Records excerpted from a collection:

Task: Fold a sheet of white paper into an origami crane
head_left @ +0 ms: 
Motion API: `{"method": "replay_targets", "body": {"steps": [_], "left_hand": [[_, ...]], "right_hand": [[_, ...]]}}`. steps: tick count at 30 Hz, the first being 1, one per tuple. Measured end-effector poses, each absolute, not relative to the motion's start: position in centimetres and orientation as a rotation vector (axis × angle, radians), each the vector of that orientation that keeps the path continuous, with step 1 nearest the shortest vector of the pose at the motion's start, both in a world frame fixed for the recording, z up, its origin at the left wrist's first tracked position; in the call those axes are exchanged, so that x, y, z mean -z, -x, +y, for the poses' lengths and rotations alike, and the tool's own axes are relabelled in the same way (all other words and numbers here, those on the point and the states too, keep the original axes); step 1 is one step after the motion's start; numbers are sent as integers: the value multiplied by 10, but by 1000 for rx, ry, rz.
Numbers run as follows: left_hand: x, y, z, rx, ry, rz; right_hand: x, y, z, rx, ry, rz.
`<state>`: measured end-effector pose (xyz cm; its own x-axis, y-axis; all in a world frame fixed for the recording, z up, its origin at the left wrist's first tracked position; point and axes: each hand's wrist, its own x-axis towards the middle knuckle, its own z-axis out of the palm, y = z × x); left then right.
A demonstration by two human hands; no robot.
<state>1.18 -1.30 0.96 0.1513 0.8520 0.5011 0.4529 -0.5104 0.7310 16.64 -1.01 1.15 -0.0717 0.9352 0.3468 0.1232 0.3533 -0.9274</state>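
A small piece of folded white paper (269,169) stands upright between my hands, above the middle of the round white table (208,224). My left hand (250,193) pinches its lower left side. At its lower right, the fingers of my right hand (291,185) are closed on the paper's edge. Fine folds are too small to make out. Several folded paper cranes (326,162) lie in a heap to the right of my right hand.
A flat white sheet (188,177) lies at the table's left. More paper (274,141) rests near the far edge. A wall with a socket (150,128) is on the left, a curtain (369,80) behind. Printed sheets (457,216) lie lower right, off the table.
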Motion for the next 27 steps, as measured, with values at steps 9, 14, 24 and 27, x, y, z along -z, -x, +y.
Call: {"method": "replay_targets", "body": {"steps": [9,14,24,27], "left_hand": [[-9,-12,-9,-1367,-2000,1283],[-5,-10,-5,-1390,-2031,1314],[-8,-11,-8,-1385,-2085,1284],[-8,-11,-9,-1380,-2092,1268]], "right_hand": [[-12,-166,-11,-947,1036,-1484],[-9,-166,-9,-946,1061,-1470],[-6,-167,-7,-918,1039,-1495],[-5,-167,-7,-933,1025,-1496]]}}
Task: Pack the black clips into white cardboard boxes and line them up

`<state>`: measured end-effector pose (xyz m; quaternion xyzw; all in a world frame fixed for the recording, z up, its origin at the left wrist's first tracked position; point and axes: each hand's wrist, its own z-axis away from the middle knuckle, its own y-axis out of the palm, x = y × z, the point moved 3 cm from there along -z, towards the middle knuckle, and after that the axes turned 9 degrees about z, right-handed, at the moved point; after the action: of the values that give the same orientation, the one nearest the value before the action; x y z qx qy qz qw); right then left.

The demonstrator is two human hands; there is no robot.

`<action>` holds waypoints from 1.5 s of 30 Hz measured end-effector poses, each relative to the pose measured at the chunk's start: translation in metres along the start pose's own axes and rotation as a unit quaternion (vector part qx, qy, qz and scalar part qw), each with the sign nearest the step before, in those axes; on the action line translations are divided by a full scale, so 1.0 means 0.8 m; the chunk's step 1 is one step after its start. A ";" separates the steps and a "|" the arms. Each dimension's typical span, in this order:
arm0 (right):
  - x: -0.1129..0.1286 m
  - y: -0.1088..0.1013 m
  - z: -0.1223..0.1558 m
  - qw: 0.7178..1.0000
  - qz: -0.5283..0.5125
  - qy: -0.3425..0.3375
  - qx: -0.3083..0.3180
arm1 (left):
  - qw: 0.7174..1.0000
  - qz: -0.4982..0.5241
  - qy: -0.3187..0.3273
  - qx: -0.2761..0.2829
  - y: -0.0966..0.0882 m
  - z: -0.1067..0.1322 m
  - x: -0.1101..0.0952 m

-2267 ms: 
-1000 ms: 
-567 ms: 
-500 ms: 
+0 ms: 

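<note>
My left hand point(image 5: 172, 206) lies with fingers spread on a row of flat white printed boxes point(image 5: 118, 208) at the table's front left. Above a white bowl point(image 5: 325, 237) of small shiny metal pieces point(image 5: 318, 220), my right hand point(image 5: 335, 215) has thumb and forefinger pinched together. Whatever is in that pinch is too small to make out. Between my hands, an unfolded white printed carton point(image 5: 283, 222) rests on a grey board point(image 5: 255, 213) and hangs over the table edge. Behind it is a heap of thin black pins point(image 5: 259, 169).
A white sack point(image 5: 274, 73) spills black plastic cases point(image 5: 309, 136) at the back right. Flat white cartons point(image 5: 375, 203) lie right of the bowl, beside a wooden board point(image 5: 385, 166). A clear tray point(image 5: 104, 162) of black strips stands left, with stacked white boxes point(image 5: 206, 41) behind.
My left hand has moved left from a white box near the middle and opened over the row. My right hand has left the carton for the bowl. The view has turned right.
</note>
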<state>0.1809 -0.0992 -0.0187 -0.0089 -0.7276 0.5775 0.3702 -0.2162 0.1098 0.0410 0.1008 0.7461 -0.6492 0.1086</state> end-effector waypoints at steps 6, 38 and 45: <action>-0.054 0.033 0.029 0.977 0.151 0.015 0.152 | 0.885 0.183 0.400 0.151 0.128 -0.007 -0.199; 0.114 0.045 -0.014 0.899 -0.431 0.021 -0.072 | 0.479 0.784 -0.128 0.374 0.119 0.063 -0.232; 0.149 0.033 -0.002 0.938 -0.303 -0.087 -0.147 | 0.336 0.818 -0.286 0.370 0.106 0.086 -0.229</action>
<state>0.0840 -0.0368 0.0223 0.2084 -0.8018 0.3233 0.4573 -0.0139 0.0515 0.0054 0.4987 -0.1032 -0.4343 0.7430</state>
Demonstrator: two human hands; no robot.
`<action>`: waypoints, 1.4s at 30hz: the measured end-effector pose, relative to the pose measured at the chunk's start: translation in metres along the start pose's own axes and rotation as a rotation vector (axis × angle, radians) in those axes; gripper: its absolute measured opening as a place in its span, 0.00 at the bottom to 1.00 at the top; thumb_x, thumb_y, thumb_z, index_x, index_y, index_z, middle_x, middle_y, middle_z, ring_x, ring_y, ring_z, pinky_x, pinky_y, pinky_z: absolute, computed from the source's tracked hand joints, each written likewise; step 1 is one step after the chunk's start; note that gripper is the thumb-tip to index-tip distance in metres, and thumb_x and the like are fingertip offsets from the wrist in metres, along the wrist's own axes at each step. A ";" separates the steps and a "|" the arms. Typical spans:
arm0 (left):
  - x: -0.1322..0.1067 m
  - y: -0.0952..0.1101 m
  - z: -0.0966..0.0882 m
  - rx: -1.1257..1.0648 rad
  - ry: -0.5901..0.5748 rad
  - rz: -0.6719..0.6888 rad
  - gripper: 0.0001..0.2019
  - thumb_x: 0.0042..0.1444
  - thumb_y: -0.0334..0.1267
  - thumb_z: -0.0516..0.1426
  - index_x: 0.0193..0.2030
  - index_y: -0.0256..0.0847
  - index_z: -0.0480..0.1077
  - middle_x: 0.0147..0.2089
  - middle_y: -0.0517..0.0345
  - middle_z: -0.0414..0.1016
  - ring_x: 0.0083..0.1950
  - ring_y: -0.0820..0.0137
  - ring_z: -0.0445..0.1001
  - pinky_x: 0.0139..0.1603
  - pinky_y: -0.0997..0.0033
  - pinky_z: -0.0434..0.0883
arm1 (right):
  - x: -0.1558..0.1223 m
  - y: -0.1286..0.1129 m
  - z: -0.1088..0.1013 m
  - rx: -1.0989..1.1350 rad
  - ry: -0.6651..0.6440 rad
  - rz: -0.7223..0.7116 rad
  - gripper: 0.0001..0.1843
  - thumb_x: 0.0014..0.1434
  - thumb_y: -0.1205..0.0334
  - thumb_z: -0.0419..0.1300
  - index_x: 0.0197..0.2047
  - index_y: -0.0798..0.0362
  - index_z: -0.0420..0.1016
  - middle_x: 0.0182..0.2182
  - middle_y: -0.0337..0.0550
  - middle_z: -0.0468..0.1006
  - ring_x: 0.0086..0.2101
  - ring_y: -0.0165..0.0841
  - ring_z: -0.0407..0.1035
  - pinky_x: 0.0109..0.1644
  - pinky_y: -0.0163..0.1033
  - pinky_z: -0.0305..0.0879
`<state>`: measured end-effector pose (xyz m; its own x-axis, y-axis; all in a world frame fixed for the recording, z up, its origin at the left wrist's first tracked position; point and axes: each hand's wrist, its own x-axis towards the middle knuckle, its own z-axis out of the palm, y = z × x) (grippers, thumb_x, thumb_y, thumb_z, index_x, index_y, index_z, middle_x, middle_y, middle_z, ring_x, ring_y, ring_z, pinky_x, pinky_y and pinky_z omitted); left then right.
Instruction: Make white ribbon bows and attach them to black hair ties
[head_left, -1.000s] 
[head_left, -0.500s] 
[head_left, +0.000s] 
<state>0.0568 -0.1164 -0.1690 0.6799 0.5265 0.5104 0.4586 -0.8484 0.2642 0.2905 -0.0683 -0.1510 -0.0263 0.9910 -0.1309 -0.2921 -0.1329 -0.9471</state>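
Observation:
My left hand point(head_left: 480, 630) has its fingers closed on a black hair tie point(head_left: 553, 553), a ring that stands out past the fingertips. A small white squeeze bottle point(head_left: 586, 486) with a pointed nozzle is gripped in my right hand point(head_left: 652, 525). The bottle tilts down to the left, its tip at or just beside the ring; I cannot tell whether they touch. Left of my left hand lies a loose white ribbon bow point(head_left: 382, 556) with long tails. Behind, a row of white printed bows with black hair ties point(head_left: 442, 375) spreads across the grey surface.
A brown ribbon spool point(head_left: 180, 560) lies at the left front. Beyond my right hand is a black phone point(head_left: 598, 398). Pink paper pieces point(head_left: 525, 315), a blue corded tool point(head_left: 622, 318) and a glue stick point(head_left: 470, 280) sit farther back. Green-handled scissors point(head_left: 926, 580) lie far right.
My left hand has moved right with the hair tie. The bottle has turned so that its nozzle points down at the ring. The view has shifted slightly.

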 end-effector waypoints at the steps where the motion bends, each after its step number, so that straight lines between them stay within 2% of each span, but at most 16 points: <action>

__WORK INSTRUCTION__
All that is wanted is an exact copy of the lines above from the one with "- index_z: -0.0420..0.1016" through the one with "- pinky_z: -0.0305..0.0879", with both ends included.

__ANSWER SPACE__
  - index_z: -0.0420..0.1016
  - middle_x: 0.0182..0.2182
  - middle_y: -0.0337..0.0550
  - middle_z: -0.0468..0.1006
  - ring_x: 0.0086..0.2101
  - ring_y: -0.0165..0.0841
  - ring_z: -0.0407..0.1035
  - pinky_x: 0.0109..0.1644
  - pinky_y: -0.0163..0.1033
  - pinky_z: -0.0305..0.0879

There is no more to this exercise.